If there’s one thing Colin Clark, Richmond resident and retired UBC math professor of 30 years, knows, it’s math.
And he’s tried to capture some of that knowledge and experience in a new book he has just self-published called Math Overboard.
“It’s a book to completely review school mathematics from kindergarten to Grade 12 and make sense of it. Making sense of math could be a subtitle,” said Clark, adding it might sound like it’s a study book for high school students but it’s actually for any adult who wants to understand the logic behind mathematics.
Teaching for as long as he has, the 80-year-old math and physics major said he got the idea for the book after seeing students pay visits to his office time and time again with difficulties grasping concepts.
He didn’t have easy answers for them as most resources on the subject didn’t delve much deeper than memorizing formulas and read like, well, a math book.
“Math Overboard is extremely readable and really tries to explain what’s going on,” he said.
“It goes back to the laws of arithmetic — you need to know the laws to do algebra. It is absolutely fundamental to explain why something is true, such as why it doesn’t matter what order you add two numbers together, or multiply two numbers together.”

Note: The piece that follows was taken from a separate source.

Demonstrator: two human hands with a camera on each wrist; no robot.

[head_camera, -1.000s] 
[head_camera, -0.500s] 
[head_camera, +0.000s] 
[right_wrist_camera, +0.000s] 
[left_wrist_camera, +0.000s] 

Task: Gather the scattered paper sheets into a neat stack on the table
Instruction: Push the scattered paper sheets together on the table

Clark believes the book is of particular use to undergrads, his original intended audience when he started writing.
As a first-year calculus professor on many occasions, Clark witnessed a lot of bright students drop out of their programs or switch majors because they simply couldn’t overcome the numbers hurdle. He believes some people may not have received good instruction in pre-university years, were absent during important classes, or just never picked it up.
“I had a student some years ago say ‘Look, I can’t hope to understand math but I need to pass this course. So if I memorize the techniques, will that work?’ said Clark.
“I said ‘no, that doesn’t work at the university level at all,’ and it didn’t. She failed.”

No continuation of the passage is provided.